Problem description: Your result will be the set of lines with "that", copied from the material below.

Data below:
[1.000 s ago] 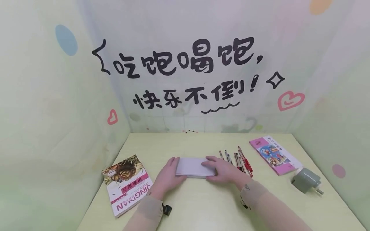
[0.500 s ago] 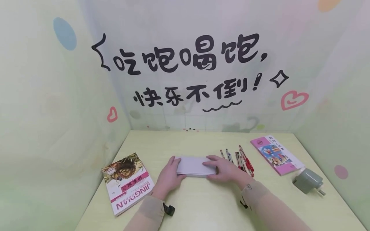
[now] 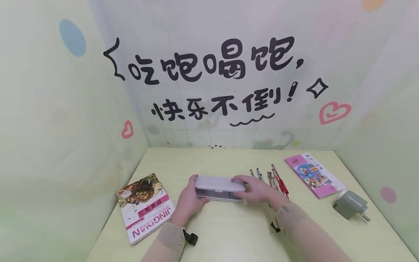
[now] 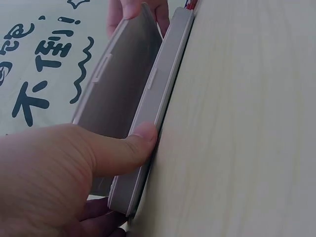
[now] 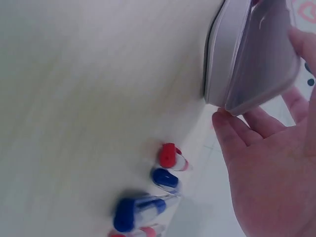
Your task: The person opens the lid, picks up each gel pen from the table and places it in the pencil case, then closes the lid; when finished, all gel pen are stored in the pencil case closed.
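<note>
A pale lilac pencil case lies on the table between both hands, its hinged lid partly raised. My left hand grips its left end; in the left wrist view the thumb presses the front of the case's base. At the other end, my right hand holds the raised lid, thumb at the lid's front edge and fingers behind. In the head view, the dark gap under the lid shows part of the interior.
Several pens with red and blue parts lie right of the case, close behind the right hand. A book lies at left. At right are a pink book and a grey-green device with a crank.
The pencil case's lid, flat down in both earlier frames, has swung up at the front. My right hand has risen slightly with it; the left hand stays at the left end.
</note>
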A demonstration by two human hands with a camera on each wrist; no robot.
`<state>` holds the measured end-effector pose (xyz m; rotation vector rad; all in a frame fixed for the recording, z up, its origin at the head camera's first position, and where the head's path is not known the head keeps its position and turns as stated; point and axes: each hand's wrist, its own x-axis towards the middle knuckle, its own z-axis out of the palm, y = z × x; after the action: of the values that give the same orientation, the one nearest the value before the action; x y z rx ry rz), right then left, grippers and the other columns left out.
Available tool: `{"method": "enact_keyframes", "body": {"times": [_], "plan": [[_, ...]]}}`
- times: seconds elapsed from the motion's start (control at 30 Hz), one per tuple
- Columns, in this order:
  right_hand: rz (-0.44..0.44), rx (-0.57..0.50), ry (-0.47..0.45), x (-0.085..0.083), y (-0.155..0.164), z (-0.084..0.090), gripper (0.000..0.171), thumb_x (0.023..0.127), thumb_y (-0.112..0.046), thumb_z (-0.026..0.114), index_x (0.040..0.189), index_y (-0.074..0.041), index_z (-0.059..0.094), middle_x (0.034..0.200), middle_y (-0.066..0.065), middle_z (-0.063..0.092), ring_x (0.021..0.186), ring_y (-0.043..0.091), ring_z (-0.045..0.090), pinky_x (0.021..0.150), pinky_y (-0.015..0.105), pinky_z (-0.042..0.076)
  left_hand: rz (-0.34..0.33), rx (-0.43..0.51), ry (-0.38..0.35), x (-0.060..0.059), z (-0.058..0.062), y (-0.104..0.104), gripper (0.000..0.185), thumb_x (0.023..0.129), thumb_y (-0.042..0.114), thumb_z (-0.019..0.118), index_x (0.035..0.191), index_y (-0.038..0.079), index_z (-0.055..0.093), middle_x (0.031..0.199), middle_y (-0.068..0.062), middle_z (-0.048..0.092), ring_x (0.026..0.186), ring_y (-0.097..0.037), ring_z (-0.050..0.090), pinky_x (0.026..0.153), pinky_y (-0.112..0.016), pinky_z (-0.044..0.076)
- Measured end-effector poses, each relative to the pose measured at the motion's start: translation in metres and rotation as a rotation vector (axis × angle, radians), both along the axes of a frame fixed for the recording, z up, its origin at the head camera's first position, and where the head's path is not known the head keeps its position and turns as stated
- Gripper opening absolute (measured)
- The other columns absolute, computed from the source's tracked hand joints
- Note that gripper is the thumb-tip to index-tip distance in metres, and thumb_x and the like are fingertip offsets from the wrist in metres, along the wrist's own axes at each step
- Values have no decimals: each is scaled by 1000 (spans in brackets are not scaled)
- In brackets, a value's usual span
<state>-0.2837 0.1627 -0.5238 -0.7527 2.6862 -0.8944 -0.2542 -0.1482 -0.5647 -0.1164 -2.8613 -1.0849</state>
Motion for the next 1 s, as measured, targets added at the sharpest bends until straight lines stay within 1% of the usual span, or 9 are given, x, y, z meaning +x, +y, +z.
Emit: {"method": "enact_keyframes", "body": {"times": [0.1,0.27,0.43,0.53,0.67,0.77,0.83,0.9,1.0], "plan": [[-54,-112,-53,1,3,-2,50,105,-49,71,147,-23,62,149,11,68,135,39,65,118,72,51,46,24,21,2,1,1,105,77,30,102,157,10,36,148,-27,69,127,-49,72,111,-62,59],[-122,-235,-52,-2,5,-9,42,109,-46,65,143,-20,65,145,9,70,136,35,67,122,64,52,51,44,29,3,2,1,95,80,34,100,149,8,41,151,-23,68,130,-48,71,112,-60,59],[-188,-336,-59,-6,4,-15,37,111,-39,65,139,-16,66,139,8,72,134,29,68,122,51,56,20,45,8,2,-1,0,97,86,43,94,159,5,44,156,-19,66,140,-45,66,120,-61,54],[-224,-373,-67,-7,1,-17,40,112,-39,65,141,-11,64,142,11,71,136,32,68,122,52,56,22,40,-4,2,-2,0,99,90,47,90,165,4,42,159,-19,64,145,-45,62,124,-61,51],[-306,-412,-89,-9,-6,-16,51,113,-44,61,148,-8,59,148,18,67,141,38,65,124,57,53,24,26,-1,1,-1,-2,94,93,45,88,164,0,46,159,-22,62,147,-47,60,125,-62,49],[-381,-443,-93,-10,-12,-14,54,115,-49,55,151,-9,55,147,22,68,137,38,66,117,54,58,14,22,8,0,-1,-2,92,93,42,88,163,-3,47,158,-26,62,147,-48,59,126,-64,48],[-441,-489,-92,-12,-16,-12,53,116,-50,52,151,-9,51,143,24,70,131,37,69,107,45,62,0,12,16,0,-1,-2,91,94,42,87,162,-4,47,156,-28,61,146,-48,59,126,-64,48],[-524,-547,-85,-13,-21,-10,51,116,-49,52,147,-9,48,134,27,73,118,35,71,92,36,60,-16,-3,17,-1,-2,-1,88,96,42,85,162,-3,48,156,-28,61,145,-48,59,126,-63,49],[-662,-627,-79,-18,-29,-8,44,115,-46,56,137,-10,45,127,26,74,107,31,71,80,27,54,-34,-17,18,-3,-4,-1,85,96,43,84,160,-2,51,155,-29,60,144,-48,60,125,-63,50]]}}
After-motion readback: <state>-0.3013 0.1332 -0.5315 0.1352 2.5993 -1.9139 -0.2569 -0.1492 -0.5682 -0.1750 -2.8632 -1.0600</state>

Worked solution:
`<state>` holds the measured end-effector pose (xyz m; rotation vector rad; all in a frame fixed for the recording, z up, its origin at the head camera's first position, and where the head's path is not known the head keeps its position and turns as stated; point and axes: each hand's wrist, its own x-axis towards the middle knuckle, its own z-axis out of the palm, y = z × x; after the action: of the values that give the same orientation, the one nearest the value before the action; x y z rx ry rz), right then left, grippers and the other columns left out.
- Note that gripper is the thumb-tip to index-tip distance in metres, and thumb_x and the like are fingertip offsets from the wrist in metres, along the wrist's own axes at each step

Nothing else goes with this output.